## HOW TO COMPLETE THIS TASK
Copy out each line of the data holding "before".

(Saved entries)
* * * * * * *
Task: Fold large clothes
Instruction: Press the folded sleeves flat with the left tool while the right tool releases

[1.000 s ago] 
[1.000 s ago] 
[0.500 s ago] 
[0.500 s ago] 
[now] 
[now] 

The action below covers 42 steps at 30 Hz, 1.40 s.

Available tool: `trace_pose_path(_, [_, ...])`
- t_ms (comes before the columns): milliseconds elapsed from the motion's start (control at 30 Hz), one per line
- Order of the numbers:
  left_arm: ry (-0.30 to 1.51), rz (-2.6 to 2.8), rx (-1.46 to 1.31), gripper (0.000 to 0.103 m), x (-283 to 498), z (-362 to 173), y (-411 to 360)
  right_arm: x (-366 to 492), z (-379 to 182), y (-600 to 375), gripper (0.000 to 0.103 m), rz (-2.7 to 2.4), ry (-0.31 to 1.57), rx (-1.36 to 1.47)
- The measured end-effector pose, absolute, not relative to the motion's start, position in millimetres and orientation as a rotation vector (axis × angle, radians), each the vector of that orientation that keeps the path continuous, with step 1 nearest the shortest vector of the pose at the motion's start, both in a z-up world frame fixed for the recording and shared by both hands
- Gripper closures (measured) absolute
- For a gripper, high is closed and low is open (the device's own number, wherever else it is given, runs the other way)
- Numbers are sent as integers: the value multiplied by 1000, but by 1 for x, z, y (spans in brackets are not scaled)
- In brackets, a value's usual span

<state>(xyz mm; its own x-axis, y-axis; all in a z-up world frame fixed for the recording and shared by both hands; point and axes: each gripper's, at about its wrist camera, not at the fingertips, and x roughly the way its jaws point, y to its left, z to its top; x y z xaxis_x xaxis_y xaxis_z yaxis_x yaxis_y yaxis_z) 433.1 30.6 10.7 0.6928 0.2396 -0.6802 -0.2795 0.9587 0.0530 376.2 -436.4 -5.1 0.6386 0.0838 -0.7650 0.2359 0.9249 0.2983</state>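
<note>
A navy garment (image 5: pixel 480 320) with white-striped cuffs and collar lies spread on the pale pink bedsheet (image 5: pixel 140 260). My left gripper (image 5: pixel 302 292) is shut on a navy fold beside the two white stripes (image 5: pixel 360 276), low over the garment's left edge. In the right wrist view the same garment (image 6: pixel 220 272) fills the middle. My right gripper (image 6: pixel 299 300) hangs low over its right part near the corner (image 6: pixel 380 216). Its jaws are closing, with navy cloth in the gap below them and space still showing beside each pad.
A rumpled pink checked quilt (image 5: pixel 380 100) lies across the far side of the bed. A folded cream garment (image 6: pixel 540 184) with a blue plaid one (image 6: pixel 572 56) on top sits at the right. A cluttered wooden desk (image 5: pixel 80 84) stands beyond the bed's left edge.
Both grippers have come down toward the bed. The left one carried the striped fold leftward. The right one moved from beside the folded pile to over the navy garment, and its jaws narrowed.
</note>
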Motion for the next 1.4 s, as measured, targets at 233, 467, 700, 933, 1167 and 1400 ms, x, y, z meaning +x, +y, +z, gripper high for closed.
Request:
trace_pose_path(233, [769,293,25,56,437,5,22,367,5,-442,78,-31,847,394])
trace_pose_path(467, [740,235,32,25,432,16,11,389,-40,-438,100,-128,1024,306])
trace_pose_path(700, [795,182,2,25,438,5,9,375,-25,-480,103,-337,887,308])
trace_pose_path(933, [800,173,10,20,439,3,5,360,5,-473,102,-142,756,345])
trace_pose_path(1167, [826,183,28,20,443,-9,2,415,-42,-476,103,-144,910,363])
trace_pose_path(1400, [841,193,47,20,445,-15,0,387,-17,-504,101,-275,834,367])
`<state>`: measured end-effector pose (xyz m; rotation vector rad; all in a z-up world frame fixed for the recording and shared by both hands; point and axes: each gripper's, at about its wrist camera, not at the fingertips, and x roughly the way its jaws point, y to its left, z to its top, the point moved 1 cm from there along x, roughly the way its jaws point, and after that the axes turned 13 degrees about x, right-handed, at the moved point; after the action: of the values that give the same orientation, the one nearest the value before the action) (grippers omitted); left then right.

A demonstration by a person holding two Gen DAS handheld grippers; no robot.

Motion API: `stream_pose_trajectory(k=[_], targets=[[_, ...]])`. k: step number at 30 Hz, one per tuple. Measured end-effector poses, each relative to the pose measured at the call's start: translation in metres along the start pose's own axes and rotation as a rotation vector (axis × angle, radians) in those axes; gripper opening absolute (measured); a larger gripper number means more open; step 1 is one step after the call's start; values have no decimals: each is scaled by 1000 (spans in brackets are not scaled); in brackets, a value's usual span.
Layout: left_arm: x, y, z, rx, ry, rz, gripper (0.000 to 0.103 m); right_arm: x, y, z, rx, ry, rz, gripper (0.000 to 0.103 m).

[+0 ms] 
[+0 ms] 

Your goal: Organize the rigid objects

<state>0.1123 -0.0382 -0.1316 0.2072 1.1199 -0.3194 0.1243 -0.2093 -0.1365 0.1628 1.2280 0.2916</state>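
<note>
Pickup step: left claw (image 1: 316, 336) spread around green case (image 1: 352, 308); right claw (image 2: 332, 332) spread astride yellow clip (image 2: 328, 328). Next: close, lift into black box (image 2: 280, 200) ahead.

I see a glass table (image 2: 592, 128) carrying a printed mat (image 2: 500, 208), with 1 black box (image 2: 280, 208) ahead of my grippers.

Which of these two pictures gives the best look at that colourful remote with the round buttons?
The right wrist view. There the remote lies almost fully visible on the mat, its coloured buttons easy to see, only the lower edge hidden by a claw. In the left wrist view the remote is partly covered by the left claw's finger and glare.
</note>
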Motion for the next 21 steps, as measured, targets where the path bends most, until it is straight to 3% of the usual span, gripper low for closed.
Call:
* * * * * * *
## SOLUTION BELOW
- t_ms (comes before the columns): milliseconds elapsed from the motion's start (control at 30 Hz), one per line
`<state>`: measured end-effector pose (xyz m; rotation vector rad; all in a z-up world frame fixed for the recording and shared by both hands; point and axes: each gripper's, at about its wrist camera, not at the fingertips, and x roughly the way its jaws point, y to its left, z to its top, the point moved 1 cm from there along x, roughly the way its jaws point, and after that the axes turned 13 degrees about x, right-handed, at the moved point; after the action: of the values that give the same orientation, the one nearest the value before the action) (grippers omitted); left then right.

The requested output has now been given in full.